Business in the front, party in the back.

Monday, December 21, 2009

Try to be nice.

See the title? We're forced to remind ourselves of this every time we go out with the girls. People are interested in twins, I get it (especially ones as cute as ours. I'm just sayin'.) And, when they're interested they usually try to engage us in conversation so they have an excuse to oggle the ladybugs a little more. Unfortunately, "cute" makes some brains turn to mush. After all, just look at me and my record of bringing home stray animals.

So, to summarize: Cute + twins - brains = inane commentary.

When Sean goes out with the girls, he constantly hears small talk like, "You're so brave!", "Quite a handful you've got there", "You're all by yourself?", and "Where's mom?" The general public is constantly commenting on how great it is to see Daddy out with two babies. But does anyone say to me, "Where's Daddy?" or "It's so great you're out with them on your own, Mom"? Nope. I'm SUPPOSED to be able to do this because I'm mommy. At this point (because they're bottle fed), Sean has the same skill sets that I do! There is nothing inherently different about him and I that makes me more competent with twin babies or him less. No one ever thinks twice about it when it's just me. So why is everyone so impressed?

Because guys are slackers, that's why. They use their gender as an excuse not to do things like rock a baby or change a diaper. Do you think a mom could say, "I can't change diapers because they make me squeamish" and get away with it? (Maybe in an episode of not-so-Real Housewives.) We're supposed to be in a world of equality, but as far as I can see, guys are more than willing to cut and run when it comes to baby stuff. (Sean and several of our wonderful dad-friends excluded, of course.) It's a racket. And a clever one at that. Not only do they get out of helping with the down-and-dirties, they get tons of kudos on the rare occasion they DO participate. So maybe guys are smarter than girls after all....

But the public comments aren't limited to expressions of awe about Sean. Those eyeballs see the girls, send a message to the brain...and it shuts down faster than Enron. All that comes out of their mouth after that point is the equivalent of Ashley Simpson music - you could listen, but why would you want to? Just to make fun of it later, that's why.

"Oh, a boy and a girl?" - What tipped you off, the baby dressed entirely in lavender, or the one completely in pink?

"Do twins run in your family?" - I'm tempted to design biology pamphlets explaining why identical twins aren't genetic... and then staple it to the person's forehead.

"Wait'll they're teenagers" - Always hilarious and encouraging, as well as entirely new and creative. Yup, never gets old.

"How do you tell them apart?" - Why would we need to? The beauty is that they're interchangable!

"Are they twins?" - There's two?!

Sean's answer to this question is: "No, but their moms are!"

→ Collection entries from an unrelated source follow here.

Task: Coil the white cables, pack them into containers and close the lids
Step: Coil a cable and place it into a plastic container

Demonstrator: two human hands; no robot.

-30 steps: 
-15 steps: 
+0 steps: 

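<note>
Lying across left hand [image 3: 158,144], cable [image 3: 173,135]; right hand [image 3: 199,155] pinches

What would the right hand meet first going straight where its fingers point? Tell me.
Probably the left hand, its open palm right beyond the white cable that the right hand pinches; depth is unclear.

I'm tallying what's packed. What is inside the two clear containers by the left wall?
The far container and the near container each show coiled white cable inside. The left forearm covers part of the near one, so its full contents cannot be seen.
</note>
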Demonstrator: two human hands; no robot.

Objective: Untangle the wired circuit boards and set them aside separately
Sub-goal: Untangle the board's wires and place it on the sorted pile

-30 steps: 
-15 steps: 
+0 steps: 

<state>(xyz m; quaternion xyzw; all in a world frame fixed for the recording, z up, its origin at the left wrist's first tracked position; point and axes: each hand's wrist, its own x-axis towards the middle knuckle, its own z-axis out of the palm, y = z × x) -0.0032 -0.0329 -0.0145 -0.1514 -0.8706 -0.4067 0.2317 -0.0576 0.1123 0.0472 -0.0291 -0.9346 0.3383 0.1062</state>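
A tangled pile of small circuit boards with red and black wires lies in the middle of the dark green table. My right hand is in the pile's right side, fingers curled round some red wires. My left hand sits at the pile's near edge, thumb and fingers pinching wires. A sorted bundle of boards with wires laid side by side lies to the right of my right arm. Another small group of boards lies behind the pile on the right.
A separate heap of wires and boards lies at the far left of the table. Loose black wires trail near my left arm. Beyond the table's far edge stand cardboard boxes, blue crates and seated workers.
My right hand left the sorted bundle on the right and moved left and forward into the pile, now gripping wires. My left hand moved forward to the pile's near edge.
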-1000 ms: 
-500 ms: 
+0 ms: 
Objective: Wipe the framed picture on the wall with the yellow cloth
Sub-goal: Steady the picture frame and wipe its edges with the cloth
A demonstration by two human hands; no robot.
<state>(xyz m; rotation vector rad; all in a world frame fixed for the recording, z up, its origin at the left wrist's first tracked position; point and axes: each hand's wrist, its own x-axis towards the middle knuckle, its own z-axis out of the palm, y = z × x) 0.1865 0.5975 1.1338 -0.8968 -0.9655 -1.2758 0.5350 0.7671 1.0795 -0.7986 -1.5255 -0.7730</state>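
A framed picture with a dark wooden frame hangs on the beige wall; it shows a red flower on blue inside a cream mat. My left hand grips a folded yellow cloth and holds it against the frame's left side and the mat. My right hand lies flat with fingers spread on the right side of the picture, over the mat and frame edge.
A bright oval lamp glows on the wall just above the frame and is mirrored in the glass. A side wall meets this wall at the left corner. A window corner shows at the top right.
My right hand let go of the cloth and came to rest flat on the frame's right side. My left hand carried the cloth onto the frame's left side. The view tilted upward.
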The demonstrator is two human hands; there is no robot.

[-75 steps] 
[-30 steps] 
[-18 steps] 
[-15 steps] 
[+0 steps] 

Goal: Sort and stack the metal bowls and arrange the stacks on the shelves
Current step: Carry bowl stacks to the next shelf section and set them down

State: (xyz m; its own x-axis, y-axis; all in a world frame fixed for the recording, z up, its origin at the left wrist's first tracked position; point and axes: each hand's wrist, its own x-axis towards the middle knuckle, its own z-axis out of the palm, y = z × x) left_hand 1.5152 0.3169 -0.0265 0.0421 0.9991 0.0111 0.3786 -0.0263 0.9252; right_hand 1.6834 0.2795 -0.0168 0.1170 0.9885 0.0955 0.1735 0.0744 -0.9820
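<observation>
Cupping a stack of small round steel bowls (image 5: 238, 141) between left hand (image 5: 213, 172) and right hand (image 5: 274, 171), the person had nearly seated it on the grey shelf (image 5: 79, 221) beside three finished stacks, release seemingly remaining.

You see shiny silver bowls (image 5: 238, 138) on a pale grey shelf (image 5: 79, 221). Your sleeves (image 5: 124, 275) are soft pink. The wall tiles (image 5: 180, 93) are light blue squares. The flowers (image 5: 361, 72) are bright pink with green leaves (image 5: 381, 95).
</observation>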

And they're only 6 months old. I have a lot of "be nice" reminders in my future, don't I? Those of you who know me are aware that my filter isn't always that great and sometimes, eeeee-very once in a while, I let slip what's really on my mind. Maybe instead of a college fund we should be stashing away legal defense fees for Mommy. Although if a judge heard some of what people say I would clearly be justified in afore mentioned forehead stapling.

4 comments:

Unknown said...

Great as usual!!

Unknown said...

I love it!! Laughter is always good medicine and I know I can get a good laugh when reading your blog :) Miss you guys... Merry Christmas & Happy New Year.

allywaggs said...

As a twin mom as well, I totally get you! Smile and keep moving is our mantra...You had me giggling though, so thanks!

NanaHess said...

I will visit you in jail. If I am not your cellmate that is... and I don't have twins to blame it on!